» **Instructions for the task**
The response must consist of each line in the listing that has the word "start" in it.

» **Data**
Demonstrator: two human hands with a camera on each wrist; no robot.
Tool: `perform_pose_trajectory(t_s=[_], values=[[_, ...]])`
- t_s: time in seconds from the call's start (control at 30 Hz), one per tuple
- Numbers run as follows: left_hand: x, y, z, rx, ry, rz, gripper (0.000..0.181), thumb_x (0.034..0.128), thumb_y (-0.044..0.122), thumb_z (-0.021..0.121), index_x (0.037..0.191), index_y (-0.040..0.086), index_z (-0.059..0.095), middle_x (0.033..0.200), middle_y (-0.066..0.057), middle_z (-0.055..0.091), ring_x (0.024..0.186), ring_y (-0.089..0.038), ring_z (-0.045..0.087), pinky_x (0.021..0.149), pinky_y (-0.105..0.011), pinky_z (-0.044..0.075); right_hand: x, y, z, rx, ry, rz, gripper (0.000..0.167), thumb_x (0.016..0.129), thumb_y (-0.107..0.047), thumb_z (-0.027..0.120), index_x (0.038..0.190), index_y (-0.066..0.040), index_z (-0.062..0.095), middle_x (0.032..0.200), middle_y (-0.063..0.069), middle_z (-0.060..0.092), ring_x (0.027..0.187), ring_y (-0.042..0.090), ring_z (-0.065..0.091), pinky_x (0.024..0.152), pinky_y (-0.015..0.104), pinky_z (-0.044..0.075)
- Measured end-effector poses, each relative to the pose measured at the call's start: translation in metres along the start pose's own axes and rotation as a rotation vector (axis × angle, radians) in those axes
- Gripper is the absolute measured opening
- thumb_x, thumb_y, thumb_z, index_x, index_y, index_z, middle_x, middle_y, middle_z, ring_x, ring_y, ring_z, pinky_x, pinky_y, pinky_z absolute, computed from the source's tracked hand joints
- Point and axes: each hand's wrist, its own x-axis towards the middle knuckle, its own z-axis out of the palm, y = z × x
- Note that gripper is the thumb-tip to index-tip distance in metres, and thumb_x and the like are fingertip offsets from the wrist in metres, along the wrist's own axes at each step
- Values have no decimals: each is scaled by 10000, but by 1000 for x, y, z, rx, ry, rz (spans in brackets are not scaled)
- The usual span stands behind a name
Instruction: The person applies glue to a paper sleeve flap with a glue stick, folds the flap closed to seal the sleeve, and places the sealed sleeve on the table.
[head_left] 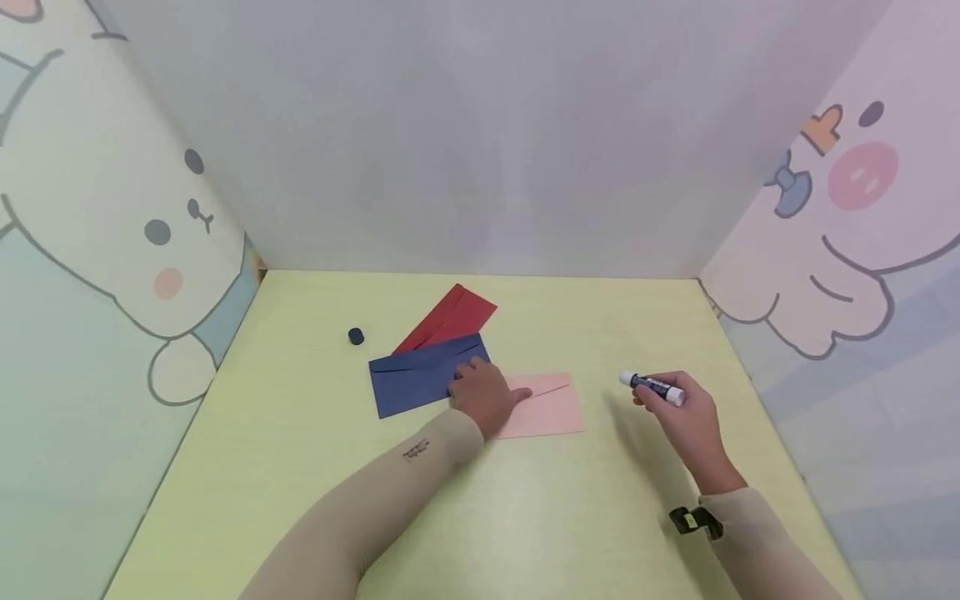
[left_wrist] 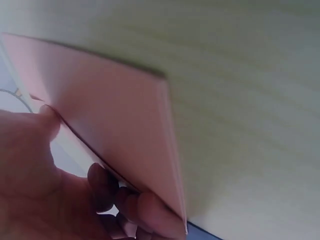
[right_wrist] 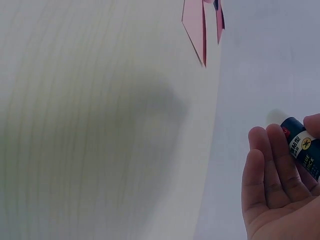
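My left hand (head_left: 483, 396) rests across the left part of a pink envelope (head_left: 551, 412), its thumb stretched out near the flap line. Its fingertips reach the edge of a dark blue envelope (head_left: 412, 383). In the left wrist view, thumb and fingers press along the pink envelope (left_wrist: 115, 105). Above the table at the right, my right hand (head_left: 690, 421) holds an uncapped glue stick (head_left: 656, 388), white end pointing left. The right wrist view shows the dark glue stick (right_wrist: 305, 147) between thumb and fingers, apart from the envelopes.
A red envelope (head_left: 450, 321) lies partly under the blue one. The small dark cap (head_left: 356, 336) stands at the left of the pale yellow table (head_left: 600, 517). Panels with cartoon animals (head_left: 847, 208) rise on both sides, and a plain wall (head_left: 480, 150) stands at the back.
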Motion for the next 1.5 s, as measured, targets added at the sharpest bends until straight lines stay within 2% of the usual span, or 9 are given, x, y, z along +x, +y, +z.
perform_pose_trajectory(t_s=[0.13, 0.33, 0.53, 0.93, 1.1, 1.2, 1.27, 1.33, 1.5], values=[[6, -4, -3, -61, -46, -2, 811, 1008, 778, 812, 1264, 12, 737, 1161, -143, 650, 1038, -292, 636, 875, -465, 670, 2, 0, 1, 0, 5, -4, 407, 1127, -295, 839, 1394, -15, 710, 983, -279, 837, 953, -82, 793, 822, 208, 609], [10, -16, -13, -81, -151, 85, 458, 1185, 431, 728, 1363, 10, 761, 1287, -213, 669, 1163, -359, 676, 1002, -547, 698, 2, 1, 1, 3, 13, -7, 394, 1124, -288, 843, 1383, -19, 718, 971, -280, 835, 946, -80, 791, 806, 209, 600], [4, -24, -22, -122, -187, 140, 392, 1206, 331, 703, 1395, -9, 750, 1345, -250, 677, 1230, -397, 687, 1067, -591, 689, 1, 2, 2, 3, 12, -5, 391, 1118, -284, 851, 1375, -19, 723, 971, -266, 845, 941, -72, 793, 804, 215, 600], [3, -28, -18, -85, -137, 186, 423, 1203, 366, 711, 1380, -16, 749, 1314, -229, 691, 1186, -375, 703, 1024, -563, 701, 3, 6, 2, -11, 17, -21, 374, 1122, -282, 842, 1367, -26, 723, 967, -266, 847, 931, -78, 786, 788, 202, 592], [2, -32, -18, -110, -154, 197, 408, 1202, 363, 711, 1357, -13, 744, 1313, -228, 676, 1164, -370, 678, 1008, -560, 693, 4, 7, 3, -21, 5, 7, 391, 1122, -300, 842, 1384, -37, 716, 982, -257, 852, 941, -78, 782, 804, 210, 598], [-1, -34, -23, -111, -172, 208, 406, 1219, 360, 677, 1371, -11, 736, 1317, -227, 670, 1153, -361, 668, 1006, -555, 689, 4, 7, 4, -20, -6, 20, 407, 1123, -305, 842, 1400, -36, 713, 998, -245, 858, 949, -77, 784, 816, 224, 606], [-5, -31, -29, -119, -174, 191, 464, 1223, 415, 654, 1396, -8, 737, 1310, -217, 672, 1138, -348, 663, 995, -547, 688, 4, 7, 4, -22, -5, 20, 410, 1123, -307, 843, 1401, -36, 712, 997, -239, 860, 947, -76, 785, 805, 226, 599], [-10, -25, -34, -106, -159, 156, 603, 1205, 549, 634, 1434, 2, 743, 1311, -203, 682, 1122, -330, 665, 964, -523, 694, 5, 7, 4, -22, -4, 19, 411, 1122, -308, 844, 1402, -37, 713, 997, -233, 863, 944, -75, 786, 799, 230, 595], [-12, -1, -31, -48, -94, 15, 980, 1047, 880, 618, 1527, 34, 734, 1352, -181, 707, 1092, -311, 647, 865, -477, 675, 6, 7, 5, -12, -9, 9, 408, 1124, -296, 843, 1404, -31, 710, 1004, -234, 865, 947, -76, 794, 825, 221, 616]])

» **Result of this task**
- t_s: time in seconds from the call's start (control at 30 Hz), one per tuple
- Measured end-effector poses, each relative to the pose measured at the call's start: translation in metres along the start pose's own axes and rotation as a rotation vector (axis × angle, radians) in those axes

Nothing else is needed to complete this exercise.